Also, Monday will bring another collaborative edition of Unhedged, this time on Japan. We’re excited.
The mess in the UK
Financial journalists know that something has probably gone badly wrong when they have to learn a new acronym. This week it was LDI.
Liability-driven investing is a niche concept from the pension industry, of particular importance in the UK. But as much fun as it is to blame feckless pension managers or witless politicians, nothing about this week’s crackup is intrinsically pension-specific or British. It is exactly the type of event one expects at moments like this — at the end of a long bull market, with financial conditions tightening and growth slowing. So, lesson number one:
1. The LDI near-catastrophe was not a one-off
Here is what appears to have happened with pension funds and the gilt collapse this week:
Some big UK pension plans had a lot of long-term liabilities.
The plans didn’t have enough money to buy long-term government bonds that closely matched all their liabilities — because bond yields have been miserably low for years.

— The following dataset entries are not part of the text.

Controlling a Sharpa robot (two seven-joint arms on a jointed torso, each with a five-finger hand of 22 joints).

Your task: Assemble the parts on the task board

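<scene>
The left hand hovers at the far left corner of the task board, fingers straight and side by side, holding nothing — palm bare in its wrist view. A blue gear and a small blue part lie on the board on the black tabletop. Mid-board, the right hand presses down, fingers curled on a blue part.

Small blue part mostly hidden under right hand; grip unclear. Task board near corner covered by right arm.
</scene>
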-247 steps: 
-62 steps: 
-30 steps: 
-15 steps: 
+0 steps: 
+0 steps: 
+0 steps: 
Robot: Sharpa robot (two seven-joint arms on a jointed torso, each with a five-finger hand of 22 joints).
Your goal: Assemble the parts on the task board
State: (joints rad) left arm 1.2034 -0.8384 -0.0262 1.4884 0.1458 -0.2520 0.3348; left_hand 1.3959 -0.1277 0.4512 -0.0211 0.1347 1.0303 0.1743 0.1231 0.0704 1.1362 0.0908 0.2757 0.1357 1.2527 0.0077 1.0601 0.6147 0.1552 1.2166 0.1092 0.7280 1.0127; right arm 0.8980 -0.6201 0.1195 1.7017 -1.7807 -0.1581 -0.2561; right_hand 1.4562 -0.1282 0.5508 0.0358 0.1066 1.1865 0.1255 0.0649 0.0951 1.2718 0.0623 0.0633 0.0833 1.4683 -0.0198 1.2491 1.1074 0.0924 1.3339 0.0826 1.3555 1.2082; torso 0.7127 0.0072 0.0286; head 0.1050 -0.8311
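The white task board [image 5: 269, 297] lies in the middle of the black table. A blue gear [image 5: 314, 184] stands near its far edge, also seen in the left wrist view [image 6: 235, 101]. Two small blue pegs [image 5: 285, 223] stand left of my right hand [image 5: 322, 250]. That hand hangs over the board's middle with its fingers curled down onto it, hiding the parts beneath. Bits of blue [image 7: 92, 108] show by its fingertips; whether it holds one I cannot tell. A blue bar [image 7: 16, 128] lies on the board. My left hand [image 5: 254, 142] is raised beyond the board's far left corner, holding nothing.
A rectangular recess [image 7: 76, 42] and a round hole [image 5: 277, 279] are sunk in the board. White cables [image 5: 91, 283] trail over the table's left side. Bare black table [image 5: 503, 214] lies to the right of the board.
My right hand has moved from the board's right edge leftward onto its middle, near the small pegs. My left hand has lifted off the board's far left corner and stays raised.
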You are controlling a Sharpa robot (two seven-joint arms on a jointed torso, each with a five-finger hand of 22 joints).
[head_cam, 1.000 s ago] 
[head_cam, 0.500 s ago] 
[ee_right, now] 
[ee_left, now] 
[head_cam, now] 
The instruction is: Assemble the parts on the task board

The plans therefore bought things with higher expected returns than bonds, such as equities.
This put the plans at risk for asset-liability mismatches. If interest rates fell — that is, if bond prices rose — the value of their liabilities will rise. Their equity (or whatever) assets might not rise at the same time, leaving them in a badly unfunded position on their next accounting statement.
So the plans signed derivative contracts, under which they would receive money from their counterparties when bond prices rose and pay money to those counterparties when bond prices fell. These were probably some flavour of receive-fixed pay-floating swaps.
A while later, UK chancellor Kwasi Kwarteng, dumped a petrol can of unfunded tax cuts on to the UK’s inflationary fire. UK gilt prices fall a lot. The plans now had to pay a lot of money.
To raise this money, the plans had to sell whatever’s handy. Gilts were one of the handy things.
Gilts fell more. More margin calls followed. More selling. Finally, the BoE was forced to intervene.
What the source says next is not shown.